Hans Zollner: a Igreja é contra os abusos desde sempre, mas "os bispos locais não fizeram a lição de casa e protegeram mais os padres culpados do que as vítimas"
Hans Zollner, S.J., 48 anos, natural de Regensburg, na Alemanha, é professor de psicologia e diretor do Centro para a Proteção dos Menores, da Pontifícia Universidade Gregoriana, em Roma. Nesta conversa com a Aleteia, Zollner explica que a Igreja prevê punições para os agressores, conforme as normas do direito canônico e do direito civil. Ele afasta, assim, o mito da não cooperação da Santa Sé com as autoridades civis locais.
O especialista em prevenção e tratamento de casos de abuso infantil defende a posição da Santa Sé, que exorta as conferências episcopais nacionais a aplicarem ainda as medidas preventivas e de ajuda às vítimas.
Qual é a sua opinião sobre as acusações feitas pela Comissão dos Direitos da Criança, da ONU, contra a Santa Sé?
O tom geral do documento é muito severo com a Santa Sé, apesar de haver indicativos de que a Igreja católica vem agindo contra os abusos. Na maior parte do relatório, nós podemos constatar que eles não levaram em conta tudo o que tem sido feito desde 2001 até hoje, em especial desde 2010: todas as medidas que a Santa Sé tomou para defender os direitos das crianças e para melhorar a situação das vítimas de abuso sexual, além das diretrizes para o tratamento de vítimas e agressores. Tudo, enfim, o que vem sendo feito pela Igreja, especialmente a partir de 2010, 2011.
Como o relatório da comissão da ONU poderia ter feito mais justiça às medidas aplicadas pela Santa Sé no tocante à proteção das crianças?
Há acusações, no documento, que não correspondem à realidade atual. Por exemplo, eles se referem a um caso de 2001, quando o então prefeito da Congregação para o Clero elogiou um bispo que escondia das autoridades civis da França um abuso cometido por um padre. Como foi declarado há quatro anos pelo pe. Lombardi, porta-voz do Vaticano, essa atitude hoje não só não seria possível, como também seria condenada pela Santa Sé diretamente. Isto significa que existe toda uma mudança de atitude, que não é mencionada no relatório. O relatório diz, por outro lado, que todos os abusadores ficaram impunes, o que não é verdade. Os abusadores, sejam padres ou outros membros da Igreja, são punidos de acordo com as normas do direito canônico e do direito civil.
O senhor poderia nos dar um exemplo concreto dos resultados da luta contra a pedofilia?

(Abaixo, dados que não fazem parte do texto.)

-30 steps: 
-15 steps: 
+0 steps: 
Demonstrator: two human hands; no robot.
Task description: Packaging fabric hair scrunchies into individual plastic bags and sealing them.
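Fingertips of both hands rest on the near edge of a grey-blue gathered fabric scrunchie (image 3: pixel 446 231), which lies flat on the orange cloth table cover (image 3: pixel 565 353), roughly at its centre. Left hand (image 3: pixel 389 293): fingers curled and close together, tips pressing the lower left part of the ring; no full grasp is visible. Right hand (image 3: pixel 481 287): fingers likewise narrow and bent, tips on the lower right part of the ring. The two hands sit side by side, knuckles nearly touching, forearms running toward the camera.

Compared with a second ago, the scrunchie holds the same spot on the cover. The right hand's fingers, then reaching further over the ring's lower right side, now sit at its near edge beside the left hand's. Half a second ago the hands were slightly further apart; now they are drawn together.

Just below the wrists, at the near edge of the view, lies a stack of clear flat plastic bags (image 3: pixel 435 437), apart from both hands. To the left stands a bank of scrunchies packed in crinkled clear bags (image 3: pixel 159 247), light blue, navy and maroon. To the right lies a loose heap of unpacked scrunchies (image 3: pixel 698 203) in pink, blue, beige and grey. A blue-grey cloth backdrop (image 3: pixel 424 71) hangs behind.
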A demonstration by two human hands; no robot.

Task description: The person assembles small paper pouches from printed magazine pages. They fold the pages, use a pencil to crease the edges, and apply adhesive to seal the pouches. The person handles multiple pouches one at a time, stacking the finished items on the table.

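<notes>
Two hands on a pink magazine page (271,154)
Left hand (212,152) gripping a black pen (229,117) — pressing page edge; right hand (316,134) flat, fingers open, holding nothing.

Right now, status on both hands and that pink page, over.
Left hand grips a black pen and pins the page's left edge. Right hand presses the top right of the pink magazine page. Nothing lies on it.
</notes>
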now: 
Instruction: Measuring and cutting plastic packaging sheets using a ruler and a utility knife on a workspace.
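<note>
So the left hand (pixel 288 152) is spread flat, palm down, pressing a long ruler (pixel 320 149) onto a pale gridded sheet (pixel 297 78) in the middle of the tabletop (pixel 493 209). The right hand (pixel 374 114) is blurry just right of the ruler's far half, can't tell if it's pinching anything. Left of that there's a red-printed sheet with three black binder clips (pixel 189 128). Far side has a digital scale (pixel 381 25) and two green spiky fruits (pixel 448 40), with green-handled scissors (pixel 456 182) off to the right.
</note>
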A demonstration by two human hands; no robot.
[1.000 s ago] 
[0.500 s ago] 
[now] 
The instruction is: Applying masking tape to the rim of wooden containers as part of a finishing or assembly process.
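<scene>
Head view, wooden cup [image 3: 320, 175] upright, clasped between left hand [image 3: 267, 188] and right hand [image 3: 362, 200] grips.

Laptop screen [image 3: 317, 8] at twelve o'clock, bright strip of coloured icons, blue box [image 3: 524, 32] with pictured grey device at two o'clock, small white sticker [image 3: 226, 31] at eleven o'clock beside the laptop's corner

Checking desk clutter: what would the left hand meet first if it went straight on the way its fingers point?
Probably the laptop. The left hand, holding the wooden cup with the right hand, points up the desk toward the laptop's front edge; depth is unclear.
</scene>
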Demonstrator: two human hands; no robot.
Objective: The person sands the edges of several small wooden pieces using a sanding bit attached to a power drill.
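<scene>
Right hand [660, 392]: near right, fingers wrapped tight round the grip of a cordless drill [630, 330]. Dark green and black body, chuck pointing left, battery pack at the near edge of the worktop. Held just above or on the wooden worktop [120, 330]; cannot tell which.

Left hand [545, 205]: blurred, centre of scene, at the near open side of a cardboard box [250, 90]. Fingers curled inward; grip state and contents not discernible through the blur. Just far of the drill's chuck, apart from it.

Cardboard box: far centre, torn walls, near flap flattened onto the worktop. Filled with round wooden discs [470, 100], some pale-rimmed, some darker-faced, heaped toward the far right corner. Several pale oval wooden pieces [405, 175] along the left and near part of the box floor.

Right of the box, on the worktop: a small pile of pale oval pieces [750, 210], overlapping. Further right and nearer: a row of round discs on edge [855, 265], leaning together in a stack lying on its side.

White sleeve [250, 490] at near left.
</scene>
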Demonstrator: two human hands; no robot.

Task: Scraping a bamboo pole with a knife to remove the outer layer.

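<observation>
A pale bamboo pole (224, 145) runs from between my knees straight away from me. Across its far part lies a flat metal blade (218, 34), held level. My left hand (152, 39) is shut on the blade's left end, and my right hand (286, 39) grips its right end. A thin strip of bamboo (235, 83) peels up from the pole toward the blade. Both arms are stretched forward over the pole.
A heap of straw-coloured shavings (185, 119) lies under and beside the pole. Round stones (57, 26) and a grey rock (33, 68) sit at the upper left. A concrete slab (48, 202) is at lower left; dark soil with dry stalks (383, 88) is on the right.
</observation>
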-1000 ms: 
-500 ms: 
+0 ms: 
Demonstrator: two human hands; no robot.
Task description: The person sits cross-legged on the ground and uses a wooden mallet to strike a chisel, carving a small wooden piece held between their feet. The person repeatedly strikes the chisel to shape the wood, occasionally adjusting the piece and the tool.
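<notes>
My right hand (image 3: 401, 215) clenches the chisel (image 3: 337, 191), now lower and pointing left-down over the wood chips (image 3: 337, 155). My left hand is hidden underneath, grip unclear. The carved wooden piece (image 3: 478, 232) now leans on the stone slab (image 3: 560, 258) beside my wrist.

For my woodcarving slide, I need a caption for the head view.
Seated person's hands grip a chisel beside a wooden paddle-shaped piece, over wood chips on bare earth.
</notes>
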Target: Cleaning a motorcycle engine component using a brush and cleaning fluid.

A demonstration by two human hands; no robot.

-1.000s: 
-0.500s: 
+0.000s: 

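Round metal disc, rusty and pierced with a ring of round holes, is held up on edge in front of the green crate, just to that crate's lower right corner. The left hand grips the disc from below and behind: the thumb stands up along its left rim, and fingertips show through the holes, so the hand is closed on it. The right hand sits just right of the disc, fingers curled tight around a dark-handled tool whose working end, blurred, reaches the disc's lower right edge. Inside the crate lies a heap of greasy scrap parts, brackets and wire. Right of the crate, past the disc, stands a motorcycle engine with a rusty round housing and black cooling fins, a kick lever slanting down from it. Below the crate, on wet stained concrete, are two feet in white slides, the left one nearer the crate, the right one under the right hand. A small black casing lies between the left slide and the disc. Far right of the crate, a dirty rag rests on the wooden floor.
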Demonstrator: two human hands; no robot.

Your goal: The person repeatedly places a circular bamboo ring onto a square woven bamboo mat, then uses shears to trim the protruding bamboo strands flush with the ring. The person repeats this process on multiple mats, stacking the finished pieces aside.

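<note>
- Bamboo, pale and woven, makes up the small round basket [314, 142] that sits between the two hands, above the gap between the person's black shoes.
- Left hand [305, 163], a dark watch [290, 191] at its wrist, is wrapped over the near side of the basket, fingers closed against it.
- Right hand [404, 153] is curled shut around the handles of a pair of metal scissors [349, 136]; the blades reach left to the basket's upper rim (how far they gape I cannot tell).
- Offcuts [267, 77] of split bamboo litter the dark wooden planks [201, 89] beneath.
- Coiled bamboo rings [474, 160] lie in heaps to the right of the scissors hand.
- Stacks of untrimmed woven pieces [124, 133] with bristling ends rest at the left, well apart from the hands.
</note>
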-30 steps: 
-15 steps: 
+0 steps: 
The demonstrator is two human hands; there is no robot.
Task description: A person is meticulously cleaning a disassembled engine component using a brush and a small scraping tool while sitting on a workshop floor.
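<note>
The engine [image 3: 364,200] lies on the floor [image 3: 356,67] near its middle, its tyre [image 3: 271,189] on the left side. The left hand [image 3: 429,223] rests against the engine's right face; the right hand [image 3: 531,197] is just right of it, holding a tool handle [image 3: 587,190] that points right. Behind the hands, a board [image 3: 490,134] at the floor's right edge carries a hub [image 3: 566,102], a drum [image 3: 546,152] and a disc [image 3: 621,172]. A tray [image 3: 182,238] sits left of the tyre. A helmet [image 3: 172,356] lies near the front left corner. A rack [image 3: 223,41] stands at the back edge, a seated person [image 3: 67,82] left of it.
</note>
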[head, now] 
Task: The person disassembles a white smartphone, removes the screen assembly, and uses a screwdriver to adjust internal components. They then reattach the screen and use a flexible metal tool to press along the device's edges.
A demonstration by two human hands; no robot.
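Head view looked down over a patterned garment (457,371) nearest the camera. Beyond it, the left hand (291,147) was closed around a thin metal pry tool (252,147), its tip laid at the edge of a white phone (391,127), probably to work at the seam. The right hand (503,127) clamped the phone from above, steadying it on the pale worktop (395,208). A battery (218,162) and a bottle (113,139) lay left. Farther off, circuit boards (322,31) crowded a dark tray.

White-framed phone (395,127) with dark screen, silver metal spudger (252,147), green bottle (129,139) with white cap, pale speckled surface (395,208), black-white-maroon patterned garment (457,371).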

O papa Bento XVI, nos últimos dois anos do seu pontificado, reduziu quatrocentos sacerdotes ao estado laico por causa de abusos. Esta é a punição mais severa que um sacerdote pode receber da Igreja. O relatório também diz que a Igreja não coopera com as autoridades civis. Isso não é verdade. A própria Santa Sé declarou que as autoridades eclesiásticas têm o dever colaborar com as autoridades civis de cada país. É claro que, para a ONU, é uma coisa difícil de entender: a Igreja não pode substituir o Estado. Ela também tem que seguir as leis do Estado.
As Igrejas locais têm que seguir as regras de cada país?
Sim. A diretriz da Santa Sé, de acordo com as regras oficiais, é que a Igreja, por exemplo, na Colômbia, no Panamá, na Argentina, tem que seguir a lei de cada um desses países no caso de abusos. Cada cidadão tem que respeitar as leis do país em que vive.